--- START ---

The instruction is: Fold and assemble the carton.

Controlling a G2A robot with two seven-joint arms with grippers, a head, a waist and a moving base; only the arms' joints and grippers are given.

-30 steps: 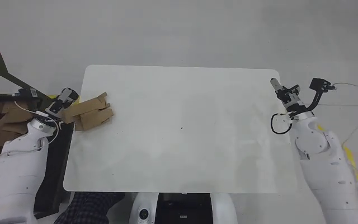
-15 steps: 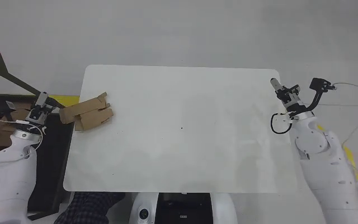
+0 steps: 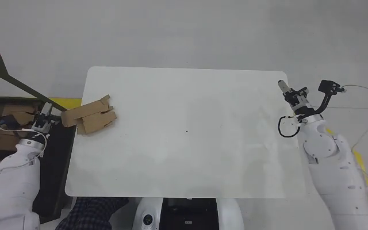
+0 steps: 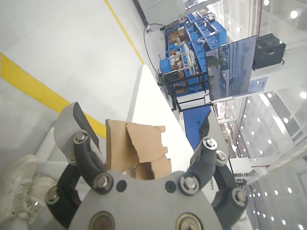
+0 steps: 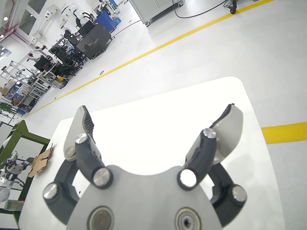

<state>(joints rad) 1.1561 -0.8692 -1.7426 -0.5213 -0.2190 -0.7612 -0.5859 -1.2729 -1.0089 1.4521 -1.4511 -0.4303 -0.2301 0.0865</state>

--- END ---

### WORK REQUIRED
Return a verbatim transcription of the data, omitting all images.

### WRITTEN RESPONSE
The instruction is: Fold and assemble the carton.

Controlling a G2A robot with two seven-joint arms with grippers, a head, a waist and a moving base; only the arms' joints and grippers are given.

-30 steps: 
-15 steps: 
+0 steps: 
+0 steps: 
+0 steps: 

<state>(joints rad) 1.1561 -0.8692 -1.7426 -0.5213 -0.2190 -0.7612 -0.5859 -1.2729 -1.0089 1.4521 -1.4511 -0.4303 -0.2301 0.0865</state>

What this exercise asked for has been supplied.